EXERCISE OBJECTIVE =
In the listing that follows, find the line with "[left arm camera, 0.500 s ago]", then copy exactly from it through the line with "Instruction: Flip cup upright", leaving out every picture.

SOURCE MATERIAL =
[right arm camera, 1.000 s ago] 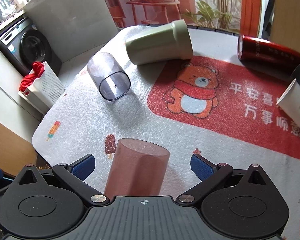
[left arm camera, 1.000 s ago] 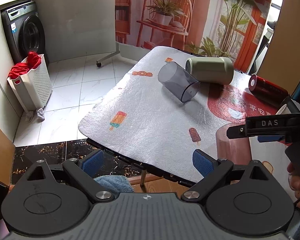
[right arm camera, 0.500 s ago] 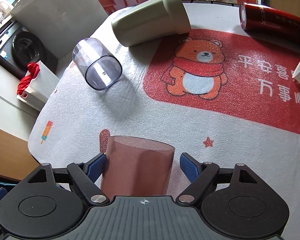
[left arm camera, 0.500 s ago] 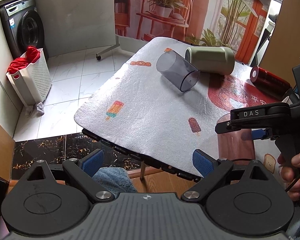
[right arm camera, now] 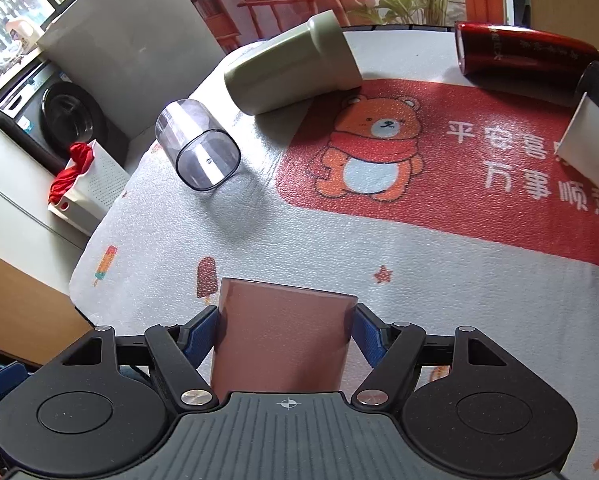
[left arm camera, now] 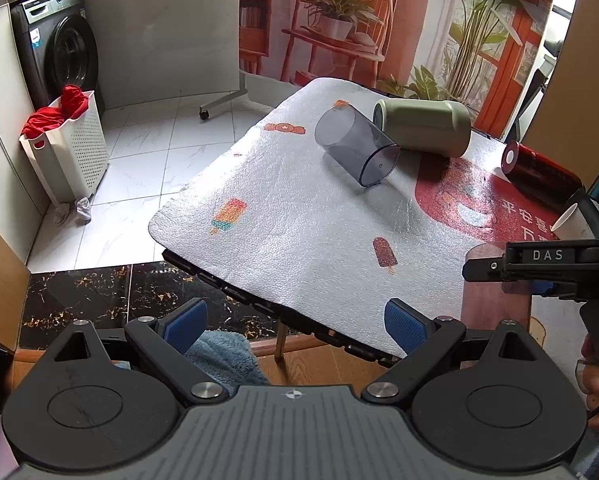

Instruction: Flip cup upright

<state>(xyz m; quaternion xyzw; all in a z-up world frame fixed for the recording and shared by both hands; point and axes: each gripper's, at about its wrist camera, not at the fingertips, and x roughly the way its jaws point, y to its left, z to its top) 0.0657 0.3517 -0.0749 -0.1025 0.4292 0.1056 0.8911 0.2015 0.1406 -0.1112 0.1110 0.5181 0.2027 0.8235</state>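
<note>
Brown translucent plastic marks the cup (right arm camera: 283, 336) that serves as the anchor here: it stands mouth-down on the desk (right arm camera: 379, 248) near the front edge, flat base on top, and the right gripper (right arm camera: 284, 330) has its jaws clenched on it, one blue pad pressed against each side of the wall.

Far to the left of the cup, down on the tiled floor, a white laundry basket (left arm camera: 75, 148) holds red cloth, with a washing machine (left arm camera: 65, 52) behind it. Nearer, still left of the cup and off the desk's front edge, the left gripper (left arm camera: 295, 328) hangs with its jaws spread wide and nothing between them; a blue towel (left arm camera: 223, 356) shows below it.

Behind the cup and to its left, a clear grey tumbler (right arm camera: 197, 152) lies on its side, open mouth turned toward the front edge. Just behind that, a sage-green mug (right arm camera: 291, 70) also lies on its side, touching or nearly touching the tumbler; which, I cannot tell.

Behind the cup and to its right, past the bear (right arm camera: 373, 148) printed on the red panel of the desk cover, a dark red can (right arm camera: 523, 56) lies on its side. Further right, a white paper cup (right arm camera: 591, 148) is tipped over near the desk's right edge, close beside a black object.
</note>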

EXPECTED OUTPUT =
[left arm camera, 0.500 s ago] 
[right arm camera, now] 
[left arm camera, now] 

Instruction: Flip cup upright

That completes the response to the exercise.